INPUT DATA
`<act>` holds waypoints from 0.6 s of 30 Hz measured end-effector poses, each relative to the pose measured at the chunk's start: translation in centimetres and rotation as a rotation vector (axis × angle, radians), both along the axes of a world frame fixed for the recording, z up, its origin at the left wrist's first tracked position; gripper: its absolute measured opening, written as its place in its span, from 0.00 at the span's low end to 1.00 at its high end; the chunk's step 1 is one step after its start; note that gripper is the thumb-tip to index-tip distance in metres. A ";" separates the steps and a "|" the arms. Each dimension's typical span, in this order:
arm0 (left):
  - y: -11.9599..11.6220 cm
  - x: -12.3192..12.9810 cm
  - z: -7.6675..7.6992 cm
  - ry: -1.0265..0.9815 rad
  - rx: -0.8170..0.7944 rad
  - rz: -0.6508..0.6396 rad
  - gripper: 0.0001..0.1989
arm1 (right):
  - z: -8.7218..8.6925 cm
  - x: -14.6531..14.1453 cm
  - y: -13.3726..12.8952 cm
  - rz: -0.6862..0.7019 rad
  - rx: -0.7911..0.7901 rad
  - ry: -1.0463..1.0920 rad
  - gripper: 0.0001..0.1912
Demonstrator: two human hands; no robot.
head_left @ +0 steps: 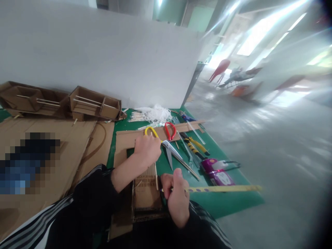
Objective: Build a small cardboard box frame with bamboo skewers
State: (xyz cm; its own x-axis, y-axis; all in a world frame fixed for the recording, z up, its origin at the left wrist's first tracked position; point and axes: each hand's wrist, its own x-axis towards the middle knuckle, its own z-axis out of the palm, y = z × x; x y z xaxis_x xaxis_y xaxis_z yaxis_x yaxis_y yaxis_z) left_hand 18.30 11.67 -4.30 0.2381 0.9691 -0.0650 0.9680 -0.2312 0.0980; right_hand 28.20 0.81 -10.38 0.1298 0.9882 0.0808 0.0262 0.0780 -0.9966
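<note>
While right hand point(177, 195) grips spotted yellow rod point(223, 188) beside cardboard box point(147, 199), left hand point(148, 149) beyond, its grip hidden, cannot tell. Box: by near edge of surface point(228, 205). Step, apparently: rod work; next move calls for steady box.

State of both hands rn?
Left hand: back toward the camera, fingers mostly hidden; can't tell whether it holds anything.
Right hand: closed, holding the yellow spotted stick.
</note>
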 end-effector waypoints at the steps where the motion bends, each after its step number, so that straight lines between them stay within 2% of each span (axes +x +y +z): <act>1: 0.0 0.0 0.0 -0.001 -0.001 0.000 0.14 | -0.1 0.0 0.0 -0.002 0.004 0.015 0.38; 8: 0.1 0.0 -0.1 -0.004 -0.014 -0.001 0.14 | -0.1 -0.1 0.0 -0.003 0.016 0.054 0.38; 18: -0.2 0.0 0.4 -0.006 -0.019 -0.004 0.14 | 3.2 0.2 0.0 0.135 0.047 -0.265 0.38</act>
State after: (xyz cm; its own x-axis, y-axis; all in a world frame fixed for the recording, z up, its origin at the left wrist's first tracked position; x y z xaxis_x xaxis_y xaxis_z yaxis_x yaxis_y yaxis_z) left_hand 18.31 11.50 -3.94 0.2419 0.9668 -0.0822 0.9666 -0.2327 0.1079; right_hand 28.38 0.82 -7.18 -0.0343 0.9895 0.1403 0.2712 0.1443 -0.9516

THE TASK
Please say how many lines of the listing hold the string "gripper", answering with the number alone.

TASK ANSWER
3